TASK OBJECTIVE =
Return the following from the records below: each line, word for word, starting with the line that contains "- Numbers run" and going on through the line that contains "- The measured", with nothing outside that range.

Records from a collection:
↓

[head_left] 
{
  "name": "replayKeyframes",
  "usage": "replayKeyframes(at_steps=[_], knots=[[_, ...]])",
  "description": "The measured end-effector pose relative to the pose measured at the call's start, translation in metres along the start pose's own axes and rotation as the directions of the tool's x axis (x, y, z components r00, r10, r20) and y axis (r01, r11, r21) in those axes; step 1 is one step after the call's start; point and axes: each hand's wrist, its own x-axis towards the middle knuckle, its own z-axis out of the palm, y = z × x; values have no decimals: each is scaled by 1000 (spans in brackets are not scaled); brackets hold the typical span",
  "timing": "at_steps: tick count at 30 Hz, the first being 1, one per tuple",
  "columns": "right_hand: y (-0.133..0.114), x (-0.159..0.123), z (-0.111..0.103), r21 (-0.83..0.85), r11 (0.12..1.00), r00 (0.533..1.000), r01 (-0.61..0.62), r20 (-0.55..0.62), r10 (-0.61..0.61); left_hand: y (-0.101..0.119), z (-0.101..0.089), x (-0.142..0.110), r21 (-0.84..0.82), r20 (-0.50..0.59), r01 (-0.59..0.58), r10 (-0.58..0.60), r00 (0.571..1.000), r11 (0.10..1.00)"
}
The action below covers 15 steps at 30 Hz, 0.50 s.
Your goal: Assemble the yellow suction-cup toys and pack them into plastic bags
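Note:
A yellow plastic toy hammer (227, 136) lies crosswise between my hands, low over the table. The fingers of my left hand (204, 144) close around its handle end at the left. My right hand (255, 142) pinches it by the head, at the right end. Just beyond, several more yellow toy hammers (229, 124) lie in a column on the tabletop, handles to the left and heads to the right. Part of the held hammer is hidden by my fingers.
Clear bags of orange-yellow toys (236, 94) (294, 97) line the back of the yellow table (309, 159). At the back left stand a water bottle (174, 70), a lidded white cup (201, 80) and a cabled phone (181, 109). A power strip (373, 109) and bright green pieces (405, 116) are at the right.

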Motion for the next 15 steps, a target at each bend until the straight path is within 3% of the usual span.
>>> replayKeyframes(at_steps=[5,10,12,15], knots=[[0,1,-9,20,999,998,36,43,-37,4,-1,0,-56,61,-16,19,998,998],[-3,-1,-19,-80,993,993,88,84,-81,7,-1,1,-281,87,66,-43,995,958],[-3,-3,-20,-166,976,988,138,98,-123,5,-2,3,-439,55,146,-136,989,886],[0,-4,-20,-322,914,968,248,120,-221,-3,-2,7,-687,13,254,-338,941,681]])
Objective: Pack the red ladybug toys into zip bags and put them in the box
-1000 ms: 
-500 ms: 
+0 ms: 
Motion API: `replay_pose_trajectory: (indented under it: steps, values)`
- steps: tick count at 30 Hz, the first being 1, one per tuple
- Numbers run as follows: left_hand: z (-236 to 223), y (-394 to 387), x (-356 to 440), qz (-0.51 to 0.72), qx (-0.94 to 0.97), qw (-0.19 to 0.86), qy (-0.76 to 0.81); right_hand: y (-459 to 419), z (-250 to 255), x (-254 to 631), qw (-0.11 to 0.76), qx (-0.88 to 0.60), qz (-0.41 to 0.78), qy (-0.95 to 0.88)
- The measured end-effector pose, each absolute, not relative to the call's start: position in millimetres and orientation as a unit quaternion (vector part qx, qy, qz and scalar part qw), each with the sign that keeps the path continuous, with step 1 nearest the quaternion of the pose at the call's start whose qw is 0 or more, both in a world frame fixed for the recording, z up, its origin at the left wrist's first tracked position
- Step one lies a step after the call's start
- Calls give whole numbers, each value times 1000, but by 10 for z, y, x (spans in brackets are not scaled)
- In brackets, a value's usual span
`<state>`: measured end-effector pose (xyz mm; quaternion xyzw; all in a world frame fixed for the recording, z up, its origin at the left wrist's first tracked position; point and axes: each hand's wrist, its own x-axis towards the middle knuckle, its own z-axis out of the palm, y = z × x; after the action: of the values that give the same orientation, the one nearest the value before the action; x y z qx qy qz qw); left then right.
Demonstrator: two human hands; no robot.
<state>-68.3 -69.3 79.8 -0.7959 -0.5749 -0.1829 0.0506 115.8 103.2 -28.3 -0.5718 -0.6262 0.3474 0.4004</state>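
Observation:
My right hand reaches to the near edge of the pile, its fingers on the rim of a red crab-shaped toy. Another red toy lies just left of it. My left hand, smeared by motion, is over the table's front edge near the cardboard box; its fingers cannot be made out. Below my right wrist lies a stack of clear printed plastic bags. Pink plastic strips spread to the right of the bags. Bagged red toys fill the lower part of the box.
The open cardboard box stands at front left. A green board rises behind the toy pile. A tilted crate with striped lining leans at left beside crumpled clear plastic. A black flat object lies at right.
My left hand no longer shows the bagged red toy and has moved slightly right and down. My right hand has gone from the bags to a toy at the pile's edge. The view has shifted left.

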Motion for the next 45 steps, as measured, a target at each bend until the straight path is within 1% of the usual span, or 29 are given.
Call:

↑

EXPECTED OUTPUT =
- Numbers run as follows: left_hand: z (-236 to 223), y (-394 to 387), x (-356 to 440), qz (-0.51 to 0.72), qx (-0.94 to 0.97), qw (-0.19 to 0.86), qy (-0.76 to 0.81); right_hand: y (-459 to 419), z (-250 to 255), x (-254 to 631), qw (-0.11 to 0.76), qx (-0.88 to 0.60), qz (-0.41 to 0.78), qy (-0.95 to 0.88)
- The measured end-effector pose, each absolute, not relative to the call's start: position in millimetres and orientation as a unit quaternion (vector part qx, qy, qz and scalar part qw), each with the sign that keeps the path continuous, with step 1 nearest the quaternion of the pose at the call's start whose qw is 0 or more, both in a world frame fixed for the recording, z up, its origin at the left wrist's first tracked position

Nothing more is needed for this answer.